Information shown:
----

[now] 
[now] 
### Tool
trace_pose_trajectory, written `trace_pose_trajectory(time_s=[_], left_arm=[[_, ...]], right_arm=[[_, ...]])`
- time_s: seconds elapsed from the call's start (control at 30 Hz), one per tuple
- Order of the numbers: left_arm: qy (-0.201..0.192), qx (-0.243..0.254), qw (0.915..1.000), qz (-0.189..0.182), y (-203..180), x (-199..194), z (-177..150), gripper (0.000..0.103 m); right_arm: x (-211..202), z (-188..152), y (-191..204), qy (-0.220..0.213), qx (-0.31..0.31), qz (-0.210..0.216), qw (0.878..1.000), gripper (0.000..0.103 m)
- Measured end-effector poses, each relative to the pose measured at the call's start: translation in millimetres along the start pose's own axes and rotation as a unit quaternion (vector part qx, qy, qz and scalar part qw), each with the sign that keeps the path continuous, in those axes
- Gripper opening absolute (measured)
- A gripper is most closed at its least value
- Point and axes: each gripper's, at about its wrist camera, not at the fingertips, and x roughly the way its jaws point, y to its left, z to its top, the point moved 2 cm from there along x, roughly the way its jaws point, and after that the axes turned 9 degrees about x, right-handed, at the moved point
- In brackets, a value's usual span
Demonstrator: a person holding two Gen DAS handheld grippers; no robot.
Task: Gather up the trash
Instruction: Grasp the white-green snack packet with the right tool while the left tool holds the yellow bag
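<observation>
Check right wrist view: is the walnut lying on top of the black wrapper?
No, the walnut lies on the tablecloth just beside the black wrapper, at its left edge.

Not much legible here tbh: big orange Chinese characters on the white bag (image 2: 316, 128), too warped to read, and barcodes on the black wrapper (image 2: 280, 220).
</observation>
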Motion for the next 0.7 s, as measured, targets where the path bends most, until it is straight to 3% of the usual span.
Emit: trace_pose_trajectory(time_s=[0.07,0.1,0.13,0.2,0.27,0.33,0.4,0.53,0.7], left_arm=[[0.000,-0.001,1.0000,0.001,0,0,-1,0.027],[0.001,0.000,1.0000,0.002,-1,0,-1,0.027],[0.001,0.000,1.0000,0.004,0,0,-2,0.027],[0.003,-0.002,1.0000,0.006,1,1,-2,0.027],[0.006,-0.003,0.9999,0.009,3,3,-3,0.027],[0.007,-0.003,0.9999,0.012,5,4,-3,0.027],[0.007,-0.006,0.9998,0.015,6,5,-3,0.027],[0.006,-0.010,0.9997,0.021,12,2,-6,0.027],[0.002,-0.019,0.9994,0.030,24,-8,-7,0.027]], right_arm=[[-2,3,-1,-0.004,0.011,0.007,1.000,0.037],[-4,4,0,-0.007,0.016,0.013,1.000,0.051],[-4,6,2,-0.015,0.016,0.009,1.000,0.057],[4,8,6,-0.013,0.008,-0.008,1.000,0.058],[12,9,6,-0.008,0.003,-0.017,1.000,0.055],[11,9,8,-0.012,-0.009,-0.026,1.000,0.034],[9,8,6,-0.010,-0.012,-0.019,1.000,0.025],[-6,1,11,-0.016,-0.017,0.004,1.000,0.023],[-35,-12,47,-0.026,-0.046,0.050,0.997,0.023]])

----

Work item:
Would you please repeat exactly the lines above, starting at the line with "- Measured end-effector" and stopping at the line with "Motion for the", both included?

Result for this exercise:
- Measured end-effector poses, each relative to the pose measured at the call's start: translation in millimetres along the start pose's own axes and rotation as a unit quaternion (vector part qx, qy, qz and scalar part qw), each with the sign that keeps the path continuous, in those axes
- Gripper opening absolute (measured)
- A gripper is most closed at its least value
- Point and axes: each gripper's, at about its wrist camera, not at the fingertips, and x roughly the way its jaws point, y to its left, z to its top, the point moved 2 cm from there along x, roughly the way its jaws point, and after that the axes turned 9 degrees about x, right-handed, at the moved point
- In brackets, a value's usual span
Demonstrator: a person holding two Gen DAS handheld grippers; no robot.
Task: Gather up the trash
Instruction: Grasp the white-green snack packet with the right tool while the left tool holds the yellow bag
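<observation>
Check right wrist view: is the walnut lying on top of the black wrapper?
No, the walnut lies on the tablecloth just beside the black wrapper, at its left edge.

Not much legible here tbh: big orange Chinese characters on the white bag (image 2: 316, 128), too warped to read, and barcodes on the black wrapper (image 2: 280, 220).
</observation>
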Motion for the next 0.7 s, as measured, targets where the path bends most, until it is straight to 3% of the usual span.

This concludes the exercise.